TEL AVIV, Israel & LEHI, Utah —

MyHeritage, the leading global service for discovering your past and empowering your future, announced today the publication of a huge collection of historical U.S. city directories that has been two years in the making.

The collection was produced by MyHeritage from 25,000 public U.S. city directories published between 1860 and 1960. It comprises 545 million aggregated records that have been automatically consolidated from 1.3 billion records. This addition grows the total size of MyHeritage’s historical record database to 11.9 billion records. 

MyHeritage teams applied innovative technologies to produce this collection and make it as useful and easy-to-use as possible.

Machine-Learning and OCR Technology 

The city directories in this collection were published by cities and towns all over the U.S., and each directory is formatted differently. To overcome the formatting differences and unify the structures, MyHeritage corrected errors in the Optical Character Recognition of the scanned directory pages, and then employed several advanced technologies, including Record Extraction, Name Entity Recognition, and Conditional Random Fields to parse the data. By training a machine learning model how to parse raw free-text records into names, occupations, and addresses, the company produced a searchable, structured index of valuable historical information.

As an important resource for family history research, city directories can provide fascinating new discoveries for anyone exploring their family history in mid-19th to mid-20th century America. The records contain valuable insights on everyday American life spanning the time period from the Civil War to the Civil Rights Movement.

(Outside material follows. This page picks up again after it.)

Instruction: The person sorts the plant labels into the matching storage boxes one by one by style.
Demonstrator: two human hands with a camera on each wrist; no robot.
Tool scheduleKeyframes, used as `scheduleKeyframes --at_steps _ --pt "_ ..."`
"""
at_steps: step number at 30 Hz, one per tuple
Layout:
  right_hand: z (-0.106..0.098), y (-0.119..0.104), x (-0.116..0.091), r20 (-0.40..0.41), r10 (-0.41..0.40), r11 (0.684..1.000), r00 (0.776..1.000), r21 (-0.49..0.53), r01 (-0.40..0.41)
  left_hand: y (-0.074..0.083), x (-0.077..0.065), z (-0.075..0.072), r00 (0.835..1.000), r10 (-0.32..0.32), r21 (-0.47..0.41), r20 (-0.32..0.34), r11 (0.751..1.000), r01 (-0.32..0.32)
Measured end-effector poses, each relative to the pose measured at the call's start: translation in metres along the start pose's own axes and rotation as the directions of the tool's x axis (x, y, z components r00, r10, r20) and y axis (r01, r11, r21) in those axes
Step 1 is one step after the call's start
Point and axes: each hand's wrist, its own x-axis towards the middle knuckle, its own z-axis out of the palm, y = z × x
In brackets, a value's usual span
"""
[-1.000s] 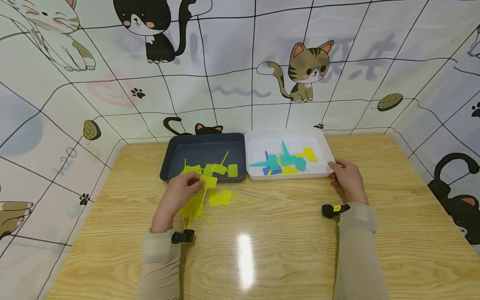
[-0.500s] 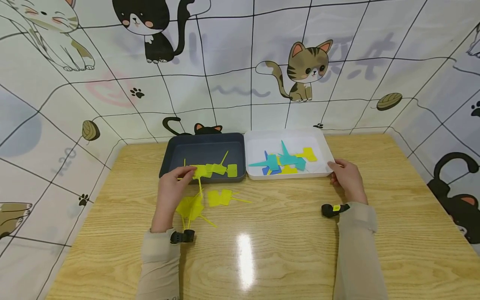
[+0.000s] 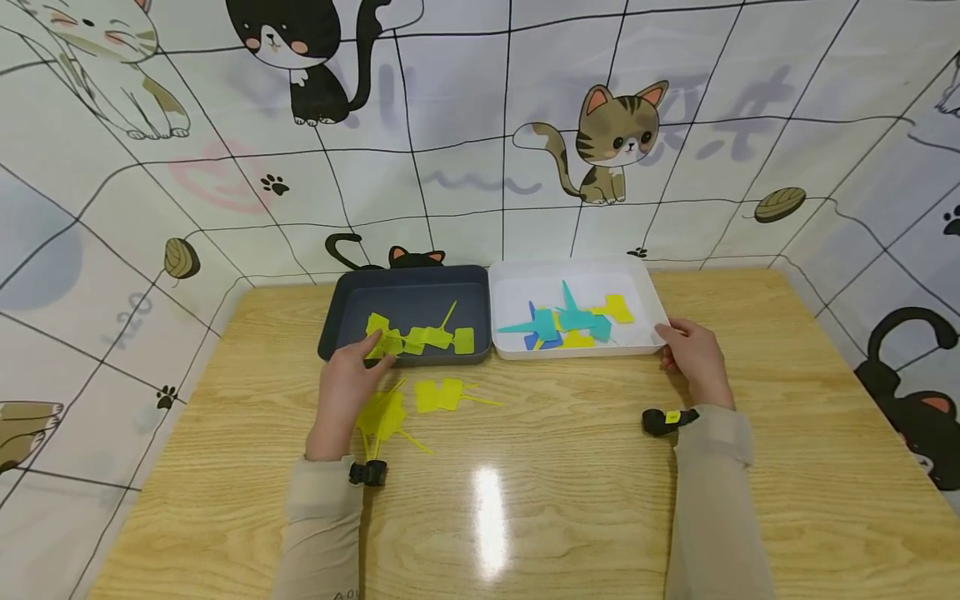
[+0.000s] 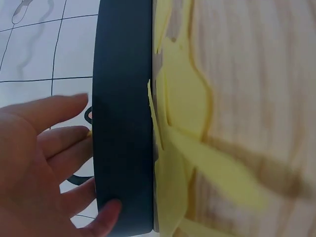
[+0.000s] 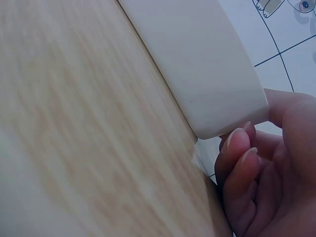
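Observation:
In the head view my left hand [image 3: 347, 385] is over the near left rim of the dark grey tray [image 3: 412, 287], fingers loosely spread and holding nothing visible. Beneath its fingertips, several flat yellow tags with thin stems [image 3: 438, 337] lie in that tray. The left wrist view shows my thumb and fingers apart beside the tray wall [image 4: 123, 118]. More yellow tags [image 3: 384, 415] are piled on the table near my left wrist. My right hand [image 3: 697, 358] grips the near right corner of the white tray [image 3: 510, 283], thumb at the rim and fingers curled below it.
Inside the white tray lie turquoise pieces [image 3: 577, 318] with pointed stems, plus blue and yellow ones. A few yellow tags [image 3: 450, 394] rest on the wooden table [image 3: 585, 483] before the dark tray. A cat-print sheet [image 3: 465, 183] rises behind both trays.
My left hand has moved left and over the dark tray with a yellow tag and let it go there. The right hand has stayed at the white tray.

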Motion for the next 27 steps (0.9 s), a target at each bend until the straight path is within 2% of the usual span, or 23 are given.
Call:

Cities in the United States have been producing and distributing directories since the 1700s, providing an up-to-date resource to help residents find and contact local individuals and businesses.

What You Can Find in City Directories

The city directories provide a wealth of information regarding family life during those years, listing names, residences, occupations, and relationships between individuals.

Thanks to their exceptional level of detail, city directories can also provide a viable alternative to U.S. census records during non-census years, and can fill in the gaps in situations where census records were lost or destroyed. In 1921, a fire at the U.S. Department of Commerce destroyed most of the records from the 1890 census. Despite the loss of the records in the fire, much of the data can be reconstructed using the 1890 city directories on MyHeritage, which consist of directory books from 344 cities across the country, including 88 of the 100 most populated cities during that year.

Example: Thome Edison in US City Directories at MyHeritage

Example: Thome Edison in US City Directories at MyHeritage

“We are harnessing new technologies to make family history research more accessible than ever before,” said Tal Erlichman, Director of Product Management at MyHeritage. “The use of machine learning to process the city directory records highlights the major strides MyHeritage is making in digitizing global historical records.”

MyHeritage automatically consolidated multiple entries for the same individual into one robust record that includes data from all the years an individual lived at the same address. This makes it easy to track changing life circumstances over the years. Users may be able to see more easily when their ancestors changed professions or got married, divorced, or were widowed — and MyHeritage automatically inferred approximate dates for such life events. Inferred dates contribute to improved matching between family trees and historical records on MyHeritage.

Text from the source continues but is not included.